##### DATA SUPPLIED #####

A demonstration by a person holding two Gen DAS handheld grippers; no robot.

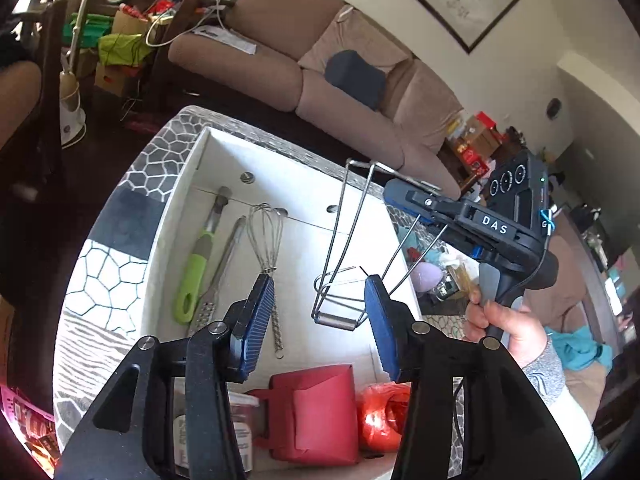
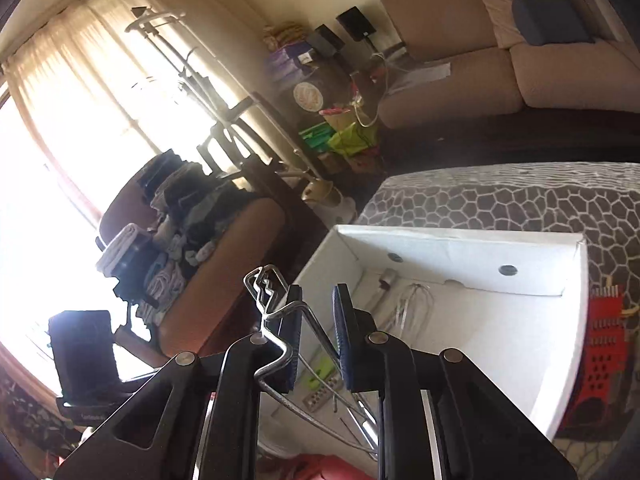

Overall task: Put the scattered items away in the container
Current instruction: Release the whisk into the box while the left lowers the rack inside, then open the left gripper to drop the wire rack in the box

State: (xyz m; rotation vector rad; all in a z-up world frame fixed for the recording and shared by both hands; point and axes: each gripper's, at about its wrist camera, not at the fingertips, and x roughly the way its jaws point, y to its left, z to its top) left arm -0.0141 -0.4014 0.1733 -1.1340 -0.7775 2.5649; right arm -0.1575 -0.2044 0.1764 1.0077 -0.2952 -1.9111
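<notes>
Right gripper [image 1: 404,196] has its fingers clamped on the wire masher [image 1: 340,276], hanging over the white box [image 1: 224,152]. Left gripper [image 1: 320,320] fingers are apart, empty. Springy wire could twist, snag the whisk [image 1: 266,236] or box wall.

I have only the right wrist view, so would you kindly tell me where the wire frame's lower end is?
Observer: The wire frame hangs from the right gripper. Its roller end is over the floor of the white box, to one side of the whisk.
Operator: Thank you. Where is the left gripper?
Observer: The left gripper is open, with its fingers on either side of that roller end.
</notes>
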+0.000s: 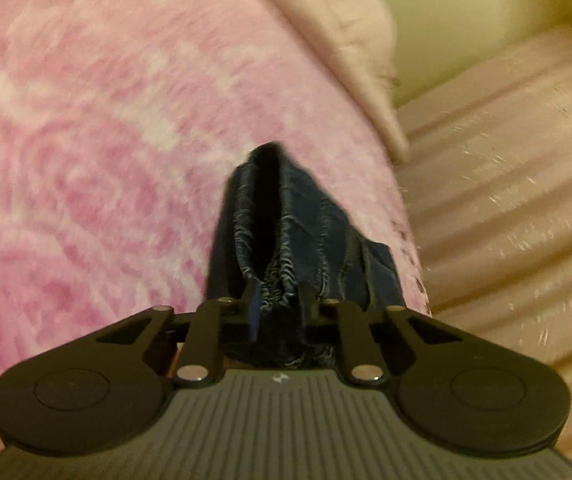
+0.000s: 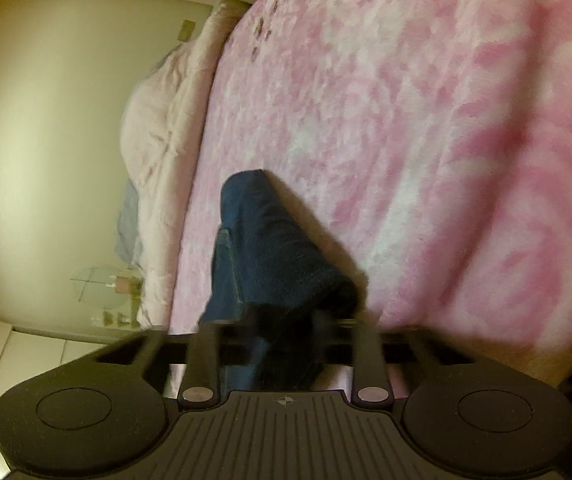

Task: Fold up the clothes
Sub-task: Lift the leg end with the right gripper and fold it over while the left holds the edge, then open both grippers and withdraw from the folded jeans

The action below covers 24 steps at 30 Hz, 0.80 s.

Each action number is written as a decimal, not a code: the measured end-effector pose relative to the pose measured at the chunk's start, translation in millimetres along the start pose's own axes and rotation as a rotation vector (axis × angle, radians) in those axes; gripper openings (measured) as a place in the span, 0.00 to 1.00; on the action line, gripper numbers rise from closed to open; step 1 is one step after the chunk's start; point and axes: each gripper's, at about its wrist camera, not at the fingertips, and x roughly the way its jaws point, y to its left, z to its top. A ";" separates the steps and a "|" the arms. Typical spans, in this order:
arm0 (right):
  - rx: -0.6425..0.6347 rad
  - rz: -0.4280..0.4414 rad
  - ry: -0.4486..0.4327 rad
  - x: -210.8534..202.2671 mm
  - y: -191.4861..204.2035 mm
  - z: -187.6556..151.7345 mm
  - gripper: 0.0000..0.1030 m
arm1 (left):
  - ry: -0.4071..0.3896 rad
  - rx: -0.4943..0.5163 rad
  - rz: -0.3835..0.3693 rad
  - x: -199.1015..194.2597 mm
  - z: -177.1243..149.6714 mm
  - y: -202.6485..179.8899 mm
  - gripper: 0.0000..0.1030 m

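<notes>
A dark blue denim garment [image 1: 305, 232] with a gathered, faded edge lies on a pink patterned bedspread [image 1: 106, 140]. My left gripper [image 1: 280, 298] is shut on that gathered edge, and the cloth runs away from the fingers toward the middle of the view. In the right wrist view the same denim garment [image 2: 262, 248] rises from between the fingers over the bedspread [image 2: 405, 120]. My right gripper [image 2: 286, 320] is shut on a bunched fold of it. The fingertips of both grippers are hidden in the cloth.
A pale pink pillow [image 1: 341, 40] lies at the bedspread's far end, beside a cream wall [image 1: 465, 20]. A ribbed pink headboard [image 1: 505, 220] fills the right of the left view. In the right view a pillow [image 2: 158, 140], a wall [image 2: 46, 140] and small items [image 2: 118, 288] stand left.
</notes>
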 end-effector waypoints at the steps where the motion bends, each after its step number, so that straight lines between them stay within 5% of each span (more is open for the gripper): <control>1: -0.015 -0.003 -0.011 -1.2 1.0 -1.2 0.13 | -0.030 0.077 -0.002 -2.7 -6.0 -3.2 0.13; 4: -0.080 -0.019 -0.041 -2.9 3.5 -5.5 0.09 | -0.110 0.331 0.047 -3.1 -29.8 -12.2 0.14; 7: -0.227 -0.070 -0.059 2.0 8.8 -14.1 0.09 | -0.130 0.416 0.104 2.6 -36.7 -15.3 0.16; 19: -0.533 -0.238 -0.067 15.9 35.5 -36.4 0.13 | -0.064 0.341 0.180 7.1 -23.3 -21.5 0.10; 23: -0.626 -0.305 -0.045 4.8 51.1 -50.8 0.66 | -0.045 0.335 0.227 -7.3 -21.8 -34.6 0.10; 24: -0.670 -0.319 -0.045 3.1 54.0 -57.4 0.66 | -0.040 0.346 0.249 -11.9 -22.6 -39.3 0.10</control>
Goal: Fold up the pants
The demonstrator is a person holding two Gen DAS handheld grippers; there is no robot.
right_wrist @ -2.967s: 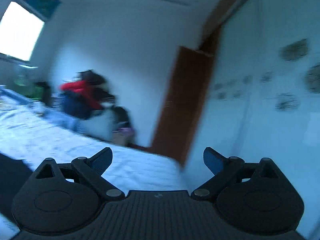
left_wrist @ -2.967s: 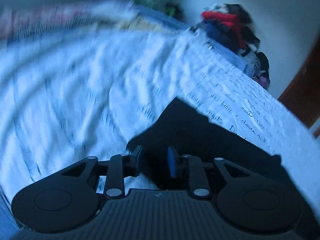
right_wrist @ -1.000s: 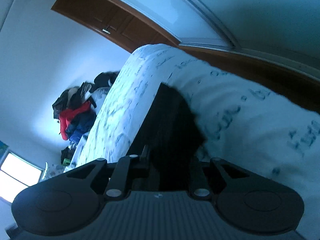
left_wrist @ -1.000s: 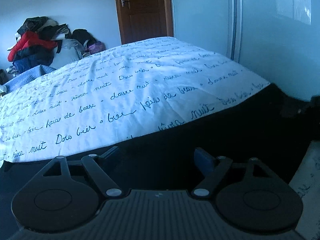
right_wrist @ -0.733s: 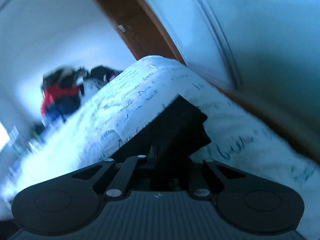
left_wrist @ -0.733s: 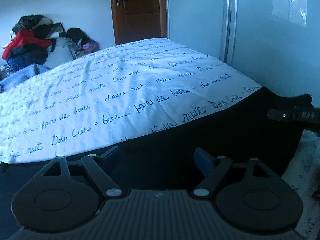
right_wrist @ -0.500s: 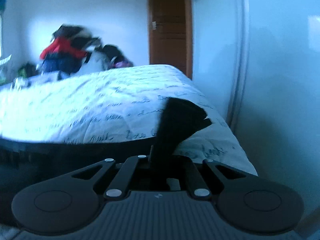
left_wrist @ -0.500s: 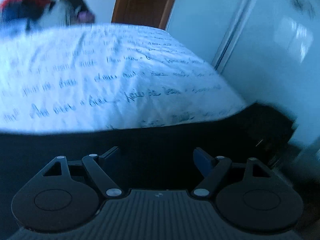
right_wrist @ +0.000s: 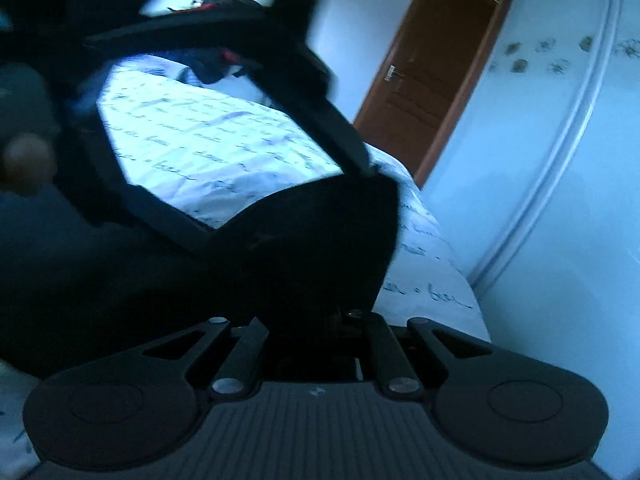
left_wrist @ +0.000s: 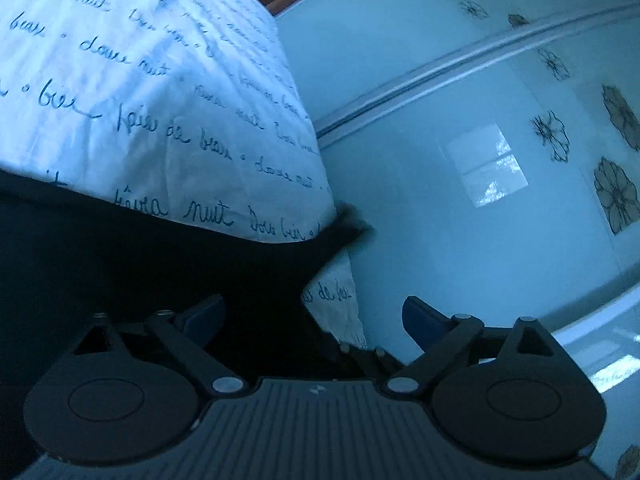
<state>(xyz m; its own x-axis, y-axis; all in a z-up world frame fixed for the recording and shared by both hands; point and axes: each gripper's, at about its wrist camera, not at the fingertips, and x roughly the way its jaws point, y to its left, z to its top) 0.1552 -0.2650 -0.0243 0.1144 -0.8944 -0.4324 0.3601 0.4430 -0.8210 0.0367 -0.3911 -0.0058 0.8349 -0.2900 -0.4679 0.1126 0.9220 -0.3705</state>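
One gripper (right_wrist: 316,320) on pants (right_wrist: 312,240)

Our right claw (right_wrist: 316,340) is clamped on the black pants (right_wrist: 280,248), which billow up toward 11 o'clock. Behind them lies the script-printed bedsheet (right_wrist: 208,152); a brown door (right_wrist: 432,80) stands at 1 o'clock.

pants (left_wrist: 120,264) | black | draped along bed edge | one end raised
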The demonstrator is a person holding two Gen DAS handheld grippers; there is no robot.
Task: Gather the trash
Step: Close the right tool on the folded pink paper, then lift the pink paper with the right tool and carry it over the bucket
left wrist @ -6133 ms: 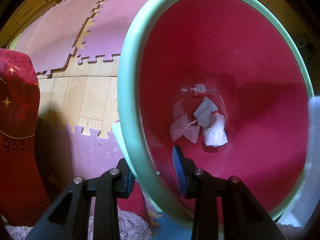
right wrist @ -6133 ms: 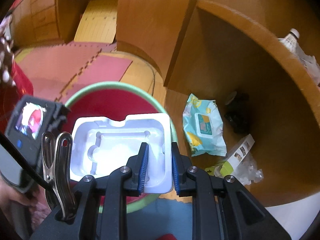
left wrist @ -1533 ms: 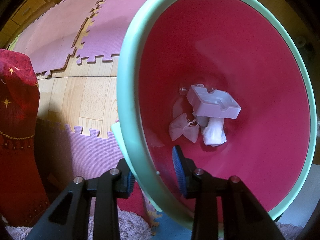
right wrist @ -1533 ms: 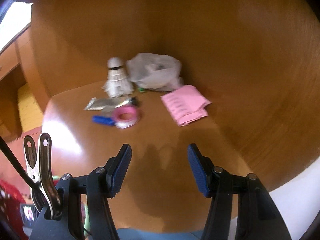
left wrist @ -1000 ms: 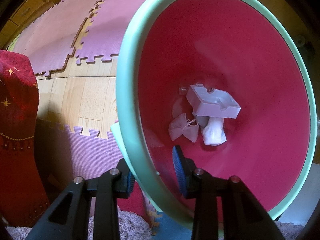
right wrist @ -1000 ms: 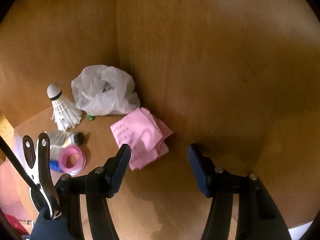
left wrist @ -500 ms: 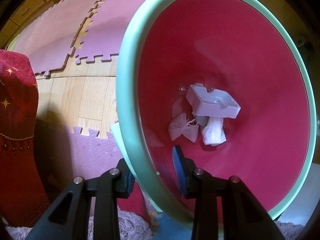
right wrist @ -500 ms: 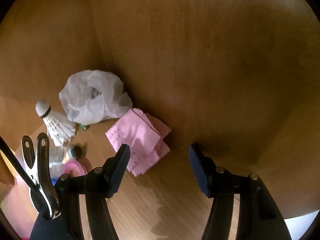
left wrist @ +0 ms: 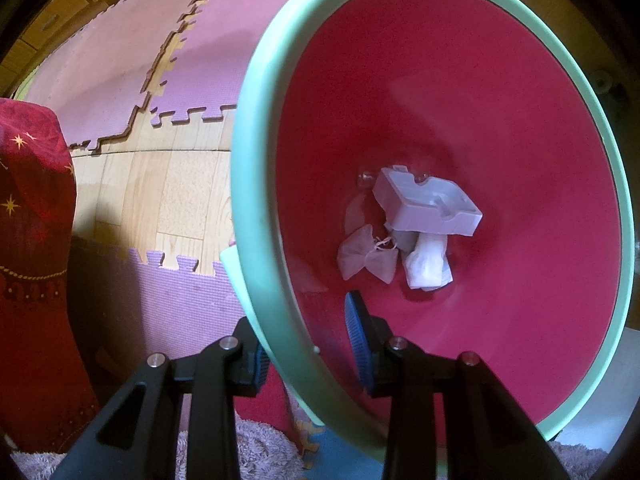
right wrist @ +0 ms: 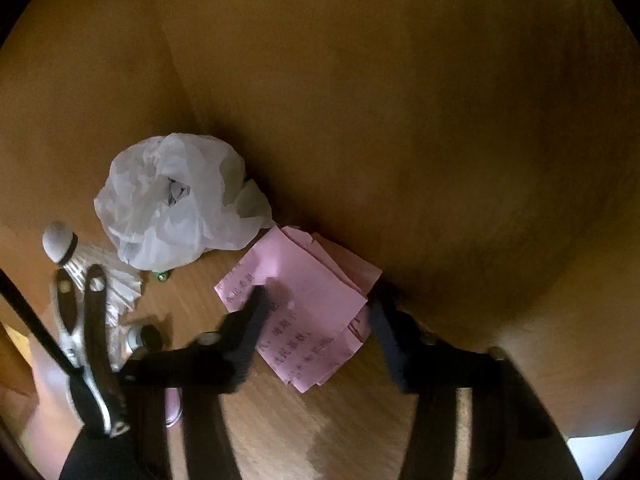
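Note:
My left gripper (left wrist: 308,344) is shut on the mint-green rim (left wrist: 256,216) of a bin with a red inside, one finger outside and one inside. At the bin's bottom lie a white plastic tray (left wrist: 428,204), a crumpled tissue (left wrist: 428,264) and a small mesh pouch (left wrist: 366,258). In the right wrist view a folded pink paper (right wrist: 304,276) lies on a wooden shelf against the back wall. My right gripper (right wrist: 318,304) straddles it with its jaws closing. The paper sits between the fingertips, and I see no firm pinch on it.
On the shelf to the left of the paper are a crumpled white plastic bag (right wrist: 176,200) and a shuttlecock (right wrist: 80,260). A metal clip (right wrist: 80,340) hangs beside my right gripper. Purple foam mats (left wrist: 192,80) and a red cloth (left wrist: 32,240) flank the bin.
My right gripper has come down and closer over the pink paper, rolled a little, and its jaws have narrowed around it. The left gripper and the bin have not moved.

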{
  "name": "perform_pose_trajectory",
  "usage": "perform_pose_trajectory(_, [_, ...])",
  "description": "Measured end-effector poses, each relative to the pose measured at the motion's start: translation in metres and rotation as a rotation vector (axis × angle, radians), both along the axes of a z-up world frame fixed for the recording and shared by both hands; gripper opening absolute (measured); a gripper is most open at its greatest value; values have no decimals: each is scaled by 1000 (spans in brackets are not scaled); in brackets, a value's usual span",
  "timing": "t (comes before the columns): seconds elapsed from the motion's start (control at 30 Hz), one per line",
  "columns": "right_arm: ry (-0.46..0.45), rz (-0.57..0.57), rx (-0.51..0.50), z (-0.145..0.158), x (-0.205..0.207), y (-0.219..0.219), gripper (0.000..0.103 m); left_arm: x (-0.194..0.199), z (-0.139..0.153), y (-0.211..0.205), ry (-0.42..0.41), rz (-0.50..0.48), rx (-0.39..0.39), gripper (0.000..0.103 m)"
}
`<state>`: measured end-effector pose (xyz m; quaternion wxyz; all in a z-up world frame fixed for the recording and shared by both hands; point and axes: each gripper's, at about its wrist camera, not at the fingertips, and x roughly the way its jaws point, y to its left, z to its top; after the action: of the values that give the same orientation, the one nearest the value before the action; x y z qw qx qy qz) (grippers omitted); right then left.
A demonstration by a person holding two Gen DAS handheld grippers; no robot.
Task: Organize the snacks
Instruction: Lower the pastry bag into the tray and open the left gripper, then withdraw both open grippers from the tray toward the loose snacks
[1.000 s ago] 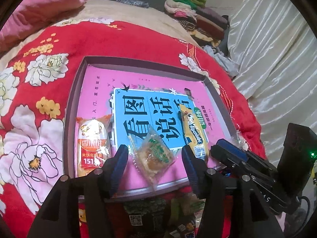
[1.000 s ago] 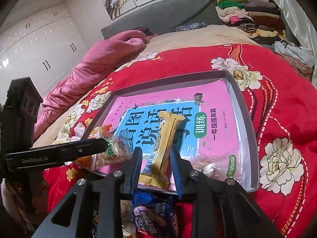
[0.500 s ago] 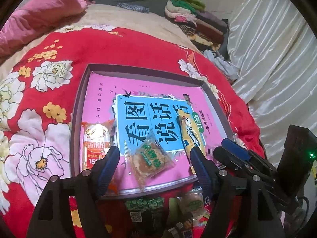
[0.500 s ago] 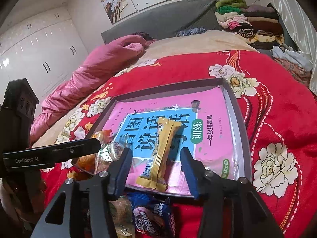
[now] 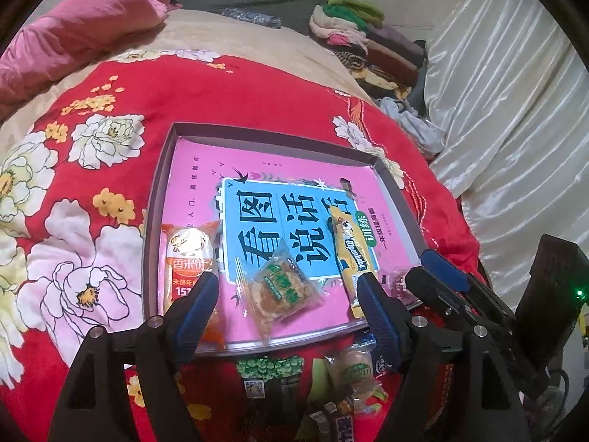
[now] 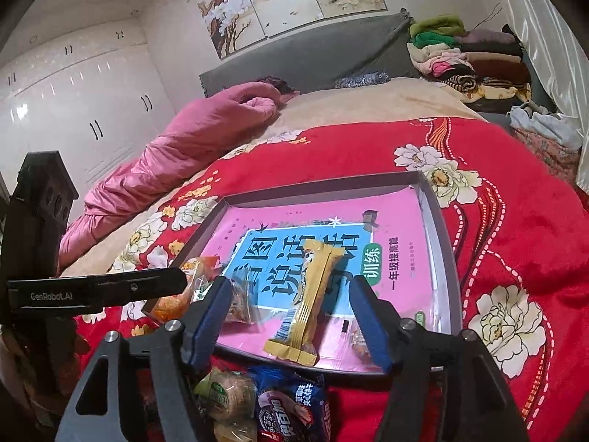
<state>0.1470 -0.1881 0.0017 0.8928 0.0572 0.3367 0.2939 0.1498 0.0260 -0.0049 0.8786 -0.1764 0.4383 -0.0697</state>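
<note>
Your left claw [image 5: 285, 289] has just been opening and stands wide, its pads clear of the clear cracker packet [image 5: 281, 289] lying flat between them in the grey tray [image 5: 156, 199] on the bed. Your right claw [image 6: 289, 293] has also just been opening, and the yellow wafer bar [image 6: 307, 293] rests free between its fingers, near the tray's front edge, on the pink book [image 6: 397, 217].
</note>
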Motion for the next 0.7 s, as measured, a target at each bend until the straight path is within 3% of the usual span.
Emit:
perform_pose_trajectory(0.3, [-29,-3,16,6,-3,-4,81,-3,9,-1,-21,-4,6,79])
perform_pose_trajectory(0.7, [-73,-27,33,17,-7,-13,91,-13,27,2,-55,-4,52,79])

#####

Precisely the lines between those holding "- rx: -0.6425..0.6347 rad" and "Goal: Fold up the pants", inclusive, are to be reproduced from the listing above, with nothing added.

• **REPLY TO THE EXERCISE**:
  - rx: -0.6425..0.6347 rad
  - rz: -0.4280..0.4414 rad
  - ry: -0.4486..0.4327 rad
  - x: -210.8534..202.2671 mm
  - y: -191.4861..204.2035 mm
  - z: -187.6556..151.7345 mm
  - gripper: 0.0000..0.1030 m
arm1 (left):
  - ry: -0.4071..0.3896 rad
  - rx: -0.4943..0.5163 rad
  - rz: -0.3835..0.3693 rad
  - x: -199.1015..194.2597 mm
  - z: -177.1243..149.6714 mm
  - y: -202.6485..179.8899 mm
  - gripper: 0.0000..0.1030 m

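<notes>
A dark blue denim garment [image 1: 305, 232] with a gathered, faded edge lies on a pink patterned bedspread [image 1: 106, 140]. My left gripper [image 1: 280, 298] is shut on that gathered edge, and the cloth runs away from the fingers toward the middle of the view. In the right wrist view the same denim garment [image 2: 262, 248] rises from between the fingers over the bedspread [image 2: 405, 120]. My right gripper [image 2: 286, 320] is shut on a bunched fold of it. The fingertips of both grippers are hidden in the cloth.
A pale pink pillow [image 1: 341, 40] lies at the bedspread's far end, beside a cream wall [image 1: 465, 20]. A ribbed pink headboard [image 1: 505, 220] fills the right of the left view. In the right view a pillow [image 2: 158, 140], a wall [image 2: 46, 140] and small items [image 2: 118, 288] stand left.
</notes>
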 end-effector waypoints at the steps where the motion bends, each after its step number, so that straight lines between them stay within 5% of each span (more is open for the gripper): <control>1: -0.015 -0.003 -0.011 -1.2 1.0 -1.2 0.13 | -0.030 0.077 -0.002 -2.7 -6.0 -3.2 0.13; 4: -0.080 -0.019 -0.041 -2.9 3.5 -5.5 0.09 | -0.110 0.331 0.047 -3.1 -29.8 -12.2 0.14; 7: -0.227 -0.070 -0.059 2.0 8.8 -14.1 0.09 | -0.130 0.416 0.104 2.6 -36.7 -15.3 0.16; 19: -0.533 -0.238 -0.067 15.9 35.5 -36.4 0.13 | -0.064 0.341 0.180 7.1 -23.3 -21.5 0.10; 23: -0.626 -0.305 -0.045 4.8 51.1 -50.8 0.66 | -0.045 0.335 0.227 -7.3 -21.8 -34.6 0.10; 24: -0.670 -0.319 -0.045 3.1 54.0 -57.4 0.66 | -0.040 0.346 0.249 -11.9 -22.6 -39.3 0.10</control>
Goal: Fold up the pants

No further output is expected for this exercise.